During the 90-minute to two-and-a-half-hour process, depending on hair length, hair is wrapped in rods of varying sizes, depending on the desired outcome, including some the size of soda cans. A liquid solution is poured all over the head that breaks the bonds in the hair and reforms them.

“I could perm hair on any type of shape — it could be square or triangle. It doesn’t have to be a circle. In Europe they have oblong ones,” Maggart said. “The bonds will go back to whatever form the hair is shaped on. There are different rods to create different results and different textures.
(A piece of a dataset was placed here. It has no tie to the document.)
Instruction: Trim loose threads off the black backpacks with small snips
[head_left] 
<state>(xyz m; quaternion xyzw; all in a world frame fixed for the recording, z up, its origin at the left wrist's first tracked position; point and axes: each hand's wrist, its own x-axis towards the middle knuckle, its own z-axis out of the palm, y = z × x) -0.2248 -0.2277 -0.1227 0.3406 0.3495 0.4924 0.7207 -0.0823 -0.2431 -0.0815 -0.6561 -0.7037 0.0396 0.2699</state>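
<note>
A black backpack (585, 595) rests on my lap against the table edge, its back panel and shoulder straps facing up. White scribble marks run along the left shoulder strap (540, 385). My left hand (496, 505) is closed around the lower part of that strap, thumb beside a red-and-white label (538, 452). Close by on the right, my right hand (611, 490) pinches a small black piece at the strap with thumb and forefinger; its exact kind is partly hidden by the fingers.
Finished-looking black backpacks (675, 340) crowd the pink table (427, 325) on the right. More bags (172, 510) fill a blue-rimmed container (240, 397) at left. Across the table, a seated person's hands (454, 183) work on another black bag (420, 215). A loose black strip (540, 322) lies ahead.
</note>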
Most heads can tolerate a perm well, Willner says, though those with bleached or overcolored hair or people on thyroid or other medications that cause dryness might want to stay away.

“I don’t do them on thin hair, but on guys’ hair, even if it’s thin it’ll still look good,” she said. “But on women’s hair it’ll look fake and poodle-y.”

Perms also have withstood the vagaries of the economy. Much like 20 years ago, you’ll still dole out about one Benjamin Franklin to walk out of the salon crimped and coiled.

To Maggart, perms are a lost type of art.

“It’s not mainstream in beauty schools,” Maggart said. “They learn perming, but it’s not a subject they talk a lot about. A lot of stylists want to color so they put perms on the back burner. It’s another way to give desired results.”

All Hilyard knows is he loves his new head. It’s even improved his self-esteem, he says.

“Most men and teen boys don’t want to get one,” he said. “They think it makes them unmanly. That’s not the case because lots of men and teen boys have been getting them. It has a really good effect on hair and appearance in general.”